### INFORMATION SHOWN
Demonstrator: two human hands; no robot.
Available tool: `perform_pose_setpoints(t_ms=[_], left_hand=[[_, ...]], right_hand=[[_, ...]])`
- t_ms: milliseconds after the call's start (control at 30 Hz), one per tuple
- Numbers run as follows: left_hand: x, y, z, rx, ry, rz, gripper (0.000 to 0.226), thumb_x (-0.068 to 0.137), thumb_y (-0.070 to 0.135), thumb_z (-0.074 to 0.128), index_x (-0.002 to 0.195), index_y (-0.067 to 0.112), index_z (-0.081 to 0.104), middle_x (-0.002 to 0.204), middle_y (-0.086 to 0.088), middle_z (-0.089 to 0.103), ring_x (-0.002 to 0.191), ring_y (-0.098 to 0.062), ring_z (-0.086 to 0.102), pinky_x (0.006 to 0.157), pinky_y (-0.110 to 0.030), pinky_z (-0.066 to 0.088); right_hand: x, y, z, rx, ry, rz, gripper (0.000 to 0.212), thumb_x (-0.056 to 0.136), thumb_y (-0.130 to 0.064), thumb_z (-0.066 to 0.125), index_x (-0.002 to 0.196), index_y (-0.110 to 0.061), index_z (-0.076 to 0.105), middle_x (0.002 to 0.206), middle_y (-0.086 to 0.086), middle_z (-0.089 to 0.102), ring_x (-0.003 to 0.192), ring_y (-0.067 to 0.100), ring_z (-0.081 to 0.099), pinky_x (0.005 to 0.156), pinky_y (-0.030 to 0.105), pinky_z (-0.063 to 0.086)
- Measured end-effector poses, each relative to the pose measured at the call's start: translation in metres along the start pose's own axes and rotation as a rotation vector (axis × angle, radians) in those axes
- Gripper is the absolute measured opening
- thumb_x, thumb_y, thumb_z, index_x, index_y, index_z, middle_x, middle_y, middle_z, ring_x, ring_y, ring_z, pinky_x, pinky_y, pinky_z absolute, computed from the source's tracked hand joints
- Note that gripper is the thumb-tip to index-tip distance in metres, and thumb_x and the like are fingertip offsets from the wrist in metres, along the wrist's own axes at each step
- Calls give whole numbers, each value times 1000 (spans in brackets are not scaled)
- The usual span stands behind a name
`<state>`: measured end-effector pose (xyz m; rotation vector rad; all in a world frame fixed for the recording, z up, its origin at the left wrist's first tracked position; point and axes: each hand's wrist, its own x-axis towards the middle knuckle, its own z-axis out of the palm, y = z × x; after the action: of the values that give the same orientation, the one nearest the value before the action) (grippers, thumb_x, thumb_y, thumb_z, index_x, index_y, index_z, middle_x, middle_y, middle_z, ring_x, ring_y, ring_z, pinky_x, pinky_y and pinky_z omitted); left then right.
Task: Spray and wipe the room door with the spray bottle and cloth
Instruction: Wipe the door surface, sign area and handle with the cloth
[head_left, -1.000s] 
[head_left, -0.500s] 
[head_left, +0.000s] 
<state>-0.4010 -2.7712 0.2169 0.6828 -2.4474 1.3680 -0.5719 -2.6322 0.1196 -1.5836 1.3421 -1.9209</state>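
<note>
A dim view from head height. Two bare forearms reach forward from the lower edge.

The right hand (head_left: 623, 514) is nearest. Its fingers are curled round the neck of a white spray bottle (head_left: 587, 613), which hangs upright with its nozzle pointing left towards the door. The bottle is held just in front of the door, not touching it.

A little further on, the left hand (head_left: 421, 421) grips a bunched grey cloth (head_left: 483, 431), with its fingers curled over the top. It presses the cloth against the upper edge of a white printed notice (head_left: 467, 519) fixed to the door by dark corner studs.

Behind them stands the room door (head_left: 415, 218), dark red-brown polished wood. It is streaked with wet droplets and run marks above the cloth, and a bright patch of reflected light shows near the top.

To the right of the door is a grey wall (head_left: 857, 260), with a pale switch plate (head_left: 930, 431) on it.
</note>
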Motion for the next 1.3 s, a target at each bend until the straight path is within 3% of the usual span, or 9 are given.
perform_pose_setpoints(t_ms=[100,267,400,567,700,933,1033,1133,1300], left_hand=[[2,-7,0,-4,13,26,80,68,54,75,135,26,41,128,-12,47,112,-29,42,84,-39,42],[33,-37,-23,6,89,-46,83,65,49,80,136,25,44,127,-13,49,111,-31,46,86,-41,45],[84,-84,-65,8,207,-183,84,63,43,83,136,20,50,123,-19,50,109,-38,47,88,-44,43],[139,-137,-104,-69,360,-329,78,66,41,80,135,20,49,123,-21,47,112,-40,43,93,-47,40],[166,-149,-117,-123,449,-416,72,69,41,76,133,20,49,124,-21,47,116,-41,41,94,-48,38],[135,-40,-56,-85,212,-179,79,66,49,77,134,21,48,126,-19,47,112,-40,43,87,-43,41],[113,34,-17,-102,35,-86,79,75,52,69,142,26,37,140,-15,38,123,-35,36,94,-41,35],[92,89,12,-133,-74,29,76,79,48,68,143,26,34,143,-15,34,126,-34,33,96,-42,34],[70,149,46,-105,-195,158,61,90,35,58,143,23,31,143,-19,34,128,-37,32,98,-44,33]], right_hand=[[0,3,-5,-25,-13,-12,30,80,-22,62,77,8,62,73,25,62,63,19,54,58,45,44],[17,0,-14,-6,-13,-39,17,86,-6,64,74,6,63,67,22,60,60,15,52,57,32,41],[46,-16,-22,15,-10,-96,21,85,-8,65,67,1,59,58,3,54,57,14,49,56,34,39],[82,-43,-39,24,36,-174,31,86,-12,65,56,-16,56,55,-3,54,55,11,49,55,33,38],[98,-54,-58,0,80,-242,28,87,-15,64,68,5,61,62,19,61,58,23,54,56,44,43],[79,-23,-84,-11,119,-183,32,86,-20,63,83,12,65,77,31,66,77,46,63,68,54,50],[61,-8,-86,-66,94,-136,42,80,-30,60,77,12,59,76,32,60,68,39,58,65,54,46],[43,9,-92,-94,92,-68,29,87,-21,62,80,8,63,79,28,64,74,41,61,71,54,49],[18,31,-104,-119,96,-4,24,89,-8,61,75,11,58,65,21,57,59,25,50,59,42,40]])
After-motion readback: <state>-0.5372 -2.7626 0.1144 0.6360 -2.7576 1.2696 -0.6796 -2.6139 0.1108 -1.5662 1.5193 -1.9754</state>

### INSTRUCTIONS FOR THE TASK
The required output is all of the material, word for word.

### RESPONSE TO THIS EXERCISE
Demonstrator: two human hands; no robot.
Available tool: `perform_pose_setpoints(t_ms=[_], left_hand=[[_, ...]], right_hand=[[_, ...]])`
- t_ms: milliseconds after the call's start (control at 30 Hz), one per tuple
- Numbers run as follows: left_hand: x, y, z, rx, ry, rz, gripper (0.000 to 0.226), thumb_x (-0.068 to 0.137), thumb_y (-0.070 to 0.135), thumb_z (-0.074 to 0.128), index_x (-0.002 to 0.195), index_y (-0.067 to 0.112), index_z (-0.081 to 0.104), middle_x (-0.002 to 0.204), middle_y (-0.086 to 0.088), middle_z (-0.089 to 0.103), ring_x (-0.002 to 0.191), ring_y (-0.098 to 0.062), ring_z (-0.086 to 0.102), pinky_x (0.006 to 0.157), pinky_y (-0.110 to 0.030), pinky_z (-0.066 to 0.088); right_hand: x, y, z, rx, ry, rz, gripper (0.000 to 0.212), thumb_x (-0.056 to 0.136), thumb_y (-0.130 to 0.064), thumb_z (-0.066 to 0.125), index_x (-0.002 to 0.196), index_y (-0.110 to 0.061), index_z (-0.076 to 0.105), middle_x (0.002 to 0.206), middle_y (-0.086 to 0.086), middle_z (-0.089 to 0.102), ring_x (-0.003 to 0.192), ring_y (-0.067 to 0.100), ring_z (-0.081 to 0.099), pinky_x (0.005 to 0.156), pinky_y (-0.030 to 0.105), pinky_z (-0.063 to 0.086)
- Measured end-effector poses, each relative to the pose measured at the call's start: translation in metres along the start pose's own axes and rotation as a rotation vector (axis × angle, radians) in those axes
- Gripper is the absolute measured opening
- thumb_x, thumb_y, thumb_z, index_x, index_y, index_z, middle_x, middle_y, middle_z, ring_x, ring_y, ring_z, pinky_x, pinky_y, pinky_z absolute, computed from the source's tracked hand joints
- Note that gripper is the thumb-tip to index-tip distance in metres, and thumb_x and the like are fingertip offsets from the wrist in metres, along the wrist's own axes at each step
- Calls give whole numbers, each value times 1000 (spans in brackets are not scaled)
- The usual span stands behind a name
`<state>`: measured end-effector pose (xyz m; rotation vector rad; all in a world frame fixed for the recording, z up, its origin at the left wrist's first tracked position; point and axes: each hand's wrist, its own x-axis towards the middle knuckle, its own z-axis out of the palm, y = z × x; after the action: of the values that give the same orientation, the one nearest the value before the action) (grippers, thumb_x, thumb_y, thumb_z, index_x, index_y, index_z, middle_x, middle_y, middle_z, ring_x, ring_y, ring_z, pinky_x, pinky_y and pinky_z omitted); left then right.
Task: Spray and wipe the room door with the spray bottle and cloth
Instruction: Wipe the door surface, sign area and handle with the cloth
[head_left, -1.000s] 
[head_left, -0.500s] 
[head_left, +0.000s] 
<state>-0.4010 -2.7712 0.2169 0.6828 -2.4474 1.3680 -0.5719 -2.6322 0.1196 -1.5836 1.3421 -1.9209</state>
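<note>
A dim view from head height. Two bare forearms reach forward from the lower edge.

The right hand (head_left: 623, 514) is nearest. Its fingers are curled round the neck of a white spray bottle (head_left: 587, 613), which hangs upright with its nozzle pointing left towards the door. The bottle is held just in front of the door, not touching it.

A little further on, the left hand (head_left: 421, 421) grips a bunched grey cloth (head_left: 483, 431), with its fingers curled over the top. It presses the cloth against the upper edge of a white printed notice (head_left: 467, 519) fixed to the door by dark corner studs.

Behind them stands the room door (head_left: 415, 218), dark red-brown polished wood. It is streaked with wet droplets and run marks above the cloth, and a bright patch of reflected light shows near the top.

To the right of the door is a grey wall (head_left: 857, 260), with a pale switch plate (head_left: 930, 431) on it.
</note>
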Motion for the next 1.3 s, a target at each bend until the straight path is within 3% of the usual span, or 9 are given.
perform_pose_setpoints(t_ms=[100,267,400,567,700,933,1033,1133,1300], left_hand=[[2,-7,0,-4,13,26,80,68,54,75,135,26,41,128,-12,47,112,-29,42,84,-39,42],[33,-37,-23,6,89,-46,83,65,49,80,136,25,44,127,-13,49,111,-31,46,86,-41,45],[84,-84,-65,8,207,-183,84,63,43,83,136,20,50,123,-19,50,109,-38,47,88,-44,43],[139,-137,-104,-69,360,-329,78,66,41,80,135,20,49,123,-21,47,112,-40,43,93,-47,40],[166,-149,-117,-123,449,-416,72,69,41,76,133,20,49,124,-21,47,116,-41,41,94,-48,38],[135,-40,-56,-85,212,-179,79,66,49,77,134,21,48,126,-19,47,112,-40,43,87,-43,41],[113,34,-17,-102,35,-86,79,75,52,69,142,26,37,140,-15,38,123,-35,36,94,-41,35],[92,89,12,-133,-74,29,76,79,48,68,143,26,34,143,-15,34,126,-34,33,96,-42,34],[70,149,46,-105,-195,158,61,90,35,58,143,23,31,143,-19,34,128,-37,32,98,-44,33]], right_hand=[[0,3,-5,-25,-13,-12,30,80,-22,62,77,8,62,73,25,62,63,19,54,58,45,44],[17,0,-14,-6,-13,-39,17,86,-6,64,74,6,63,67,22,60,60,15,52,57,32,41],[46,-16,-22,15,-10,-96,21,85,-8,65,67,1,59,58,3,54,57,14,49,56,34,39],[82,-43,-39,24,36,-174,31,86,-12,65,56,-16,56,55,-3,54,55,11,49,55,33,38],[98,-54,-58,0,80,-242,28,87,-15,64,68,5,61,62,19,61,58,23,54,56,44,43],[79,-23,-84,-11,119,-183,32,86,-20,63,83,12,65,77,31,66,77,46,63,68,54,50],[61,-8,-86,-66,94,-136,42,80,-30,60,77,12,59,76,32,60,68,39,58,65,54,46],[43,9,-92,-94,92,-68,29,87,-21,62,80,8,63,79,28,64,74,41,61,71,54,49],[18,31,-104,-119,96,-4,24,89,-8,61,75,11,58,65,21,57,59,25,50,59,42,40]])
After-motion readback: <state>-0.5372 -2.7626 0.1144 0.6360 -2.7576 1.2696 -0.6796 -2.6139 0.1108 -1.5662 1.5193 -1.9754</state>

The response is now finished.